• [Task goal]
Nothing but a number should be given: the count of lines in the data that include the string "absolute".

Top of Information shown

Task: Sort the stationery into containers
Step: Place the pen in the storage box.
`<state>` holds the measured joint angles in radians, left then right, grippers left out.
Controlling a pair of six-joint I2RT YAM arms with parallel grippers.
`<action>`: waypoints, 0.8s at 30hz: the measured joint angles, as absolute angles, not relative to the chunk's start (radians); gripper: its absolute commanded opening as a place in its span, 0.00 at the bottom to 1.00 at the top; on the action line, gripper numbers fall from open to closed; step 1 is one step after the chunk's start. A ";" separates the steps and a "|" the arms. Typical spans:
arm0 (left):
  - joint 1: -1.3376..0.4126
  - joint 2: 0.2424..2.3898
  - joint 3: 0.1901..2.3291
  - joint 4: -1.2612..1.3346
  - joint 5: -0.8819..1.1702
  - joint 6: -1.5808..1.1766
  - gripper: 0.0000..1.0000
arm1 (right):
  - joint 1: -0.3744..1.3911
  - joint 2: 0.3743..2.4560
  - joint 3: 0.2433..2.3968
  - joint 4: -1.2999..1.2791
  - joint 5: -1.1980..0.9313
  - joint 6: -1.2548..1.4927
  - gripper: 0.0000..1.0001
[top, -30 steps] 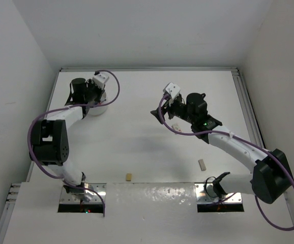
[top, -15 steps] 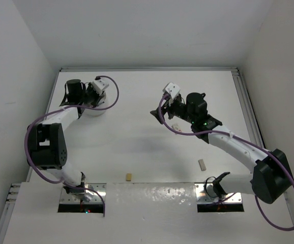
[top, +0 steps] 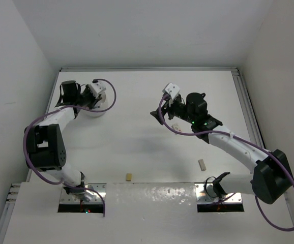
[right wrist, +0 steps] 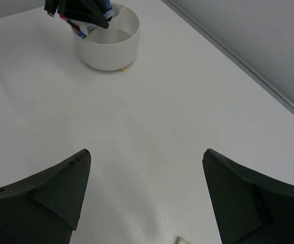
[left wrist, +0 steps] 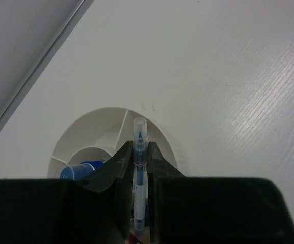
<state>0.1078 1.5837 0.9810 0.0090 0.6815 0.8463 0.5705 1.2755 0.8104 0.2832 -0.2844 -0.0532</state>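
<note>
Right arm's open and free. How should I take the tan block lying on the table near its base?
Come straight down on the tan block and close the right gripper across its narrow width, at mid-length. It lies flat, its long axis running roughly near-to-far, and nothing touches its long sides, so turn the wrist until the fingers close left-right.

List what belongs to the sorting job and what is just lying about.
Job in hand:
pen, clamped in the jaws of the left gripper over the divided white container; blue-capped item inside it; tan block; pale block; small white block by the open right gripper.

Just there:
purple cables; table; metal base plate.
</note>
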 measured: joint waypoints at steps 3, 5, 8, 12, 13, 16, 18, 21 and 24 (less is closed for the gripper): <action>0.115 1.584 0.978 0.001 0.694 0.865 0.10 | 0.570 1.272 0.810 0.283 -0.288 -0.053 0.89; 0.118 1.584 0.973 0.004 0.704 0.868 0.12 | 0.570 1.269 0.810 0.282 -0.289 -0.054 0.89; 0.118 1.584 0.967 0.008 0.712 0.866 0.13 | 0.570 1.269 0.814 0.277 -0.289 -0.060 0.89; 0.120 1.584 0.967 0.007 0.715 0.860 0.03 | 0.570 1.269 0.821 0.274 -0.289 -0.065 0.89; 0.121 1.584 0.967 0.007 0.716 0.861 0.01 | 0.570 1.269 0.822 0.274 -0.289 -0.067 0.89; 0.127 1.583 0.967 0.007 0.732 0.855 0.00 | 0.570 1.269 0.823 0.272 -0.290 -0.070 0.89; 0.132 1.583 0.967 0.006 0.749 0.854 0.00 | 0.570 1.269 0.827 0.268 -0.292 -0.073 0.89; 0.134 1.581 0.968 0.000 0.774 0.850 0.00 | 0.570 1.269 0.841 0.261 -0.300 -0.080 0.89; 0.136 1.576 0.968 -0.006 0.799 0.839 0.00 | 0.570 1.269 0.852 0.260 -0.311 -0.080 0.89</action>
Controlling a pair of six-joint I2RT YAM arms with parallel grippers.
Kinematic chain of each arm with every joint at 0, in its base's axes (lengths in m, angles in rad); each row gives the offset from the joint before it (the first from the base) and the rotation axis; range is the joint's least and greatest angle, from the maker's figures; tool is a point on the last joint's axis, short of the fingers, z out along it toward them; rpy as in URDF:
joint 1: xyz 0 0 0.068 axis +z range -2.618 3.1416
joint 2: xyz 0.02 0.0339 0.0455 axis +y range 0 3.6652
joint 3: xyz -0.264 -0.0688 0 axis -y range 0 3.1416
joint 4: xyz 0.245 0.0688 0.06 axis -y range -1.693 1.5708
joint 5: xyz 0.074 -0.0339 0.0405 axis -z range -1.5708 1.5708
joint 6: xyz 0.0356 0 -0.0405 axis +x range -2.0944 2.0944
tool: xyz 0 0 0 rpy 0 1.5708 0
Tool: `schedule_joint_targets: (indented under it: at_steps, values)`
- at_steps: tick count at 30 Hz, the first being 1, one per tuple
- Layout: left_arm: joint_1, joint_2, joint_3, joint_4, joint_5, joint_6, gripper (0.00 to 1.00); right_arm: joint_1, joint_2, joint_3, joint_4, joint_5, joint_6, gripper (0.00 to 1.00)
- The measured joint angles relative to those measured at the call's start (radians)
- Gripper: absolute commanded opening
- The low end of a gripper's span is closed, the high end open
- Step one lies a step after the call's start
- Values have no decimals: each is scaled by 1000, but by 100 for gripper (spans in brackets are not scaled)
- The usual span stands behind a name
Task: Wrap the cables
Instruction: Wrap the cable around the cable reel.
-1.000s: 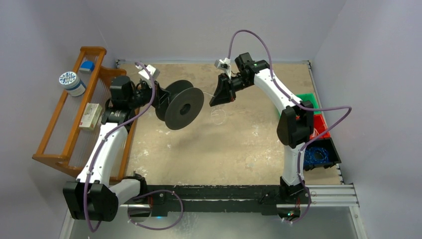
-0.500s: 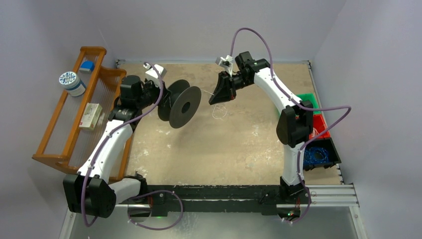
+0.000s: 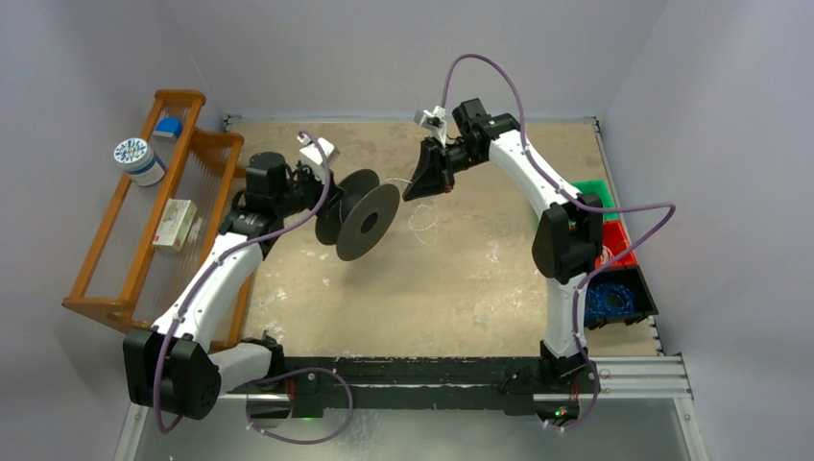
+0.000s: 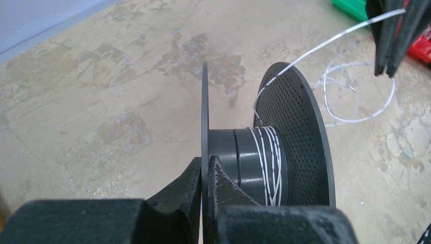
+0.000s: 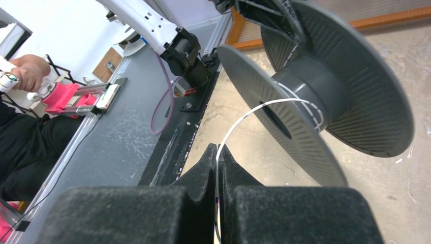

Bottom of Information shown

• [Reply]
2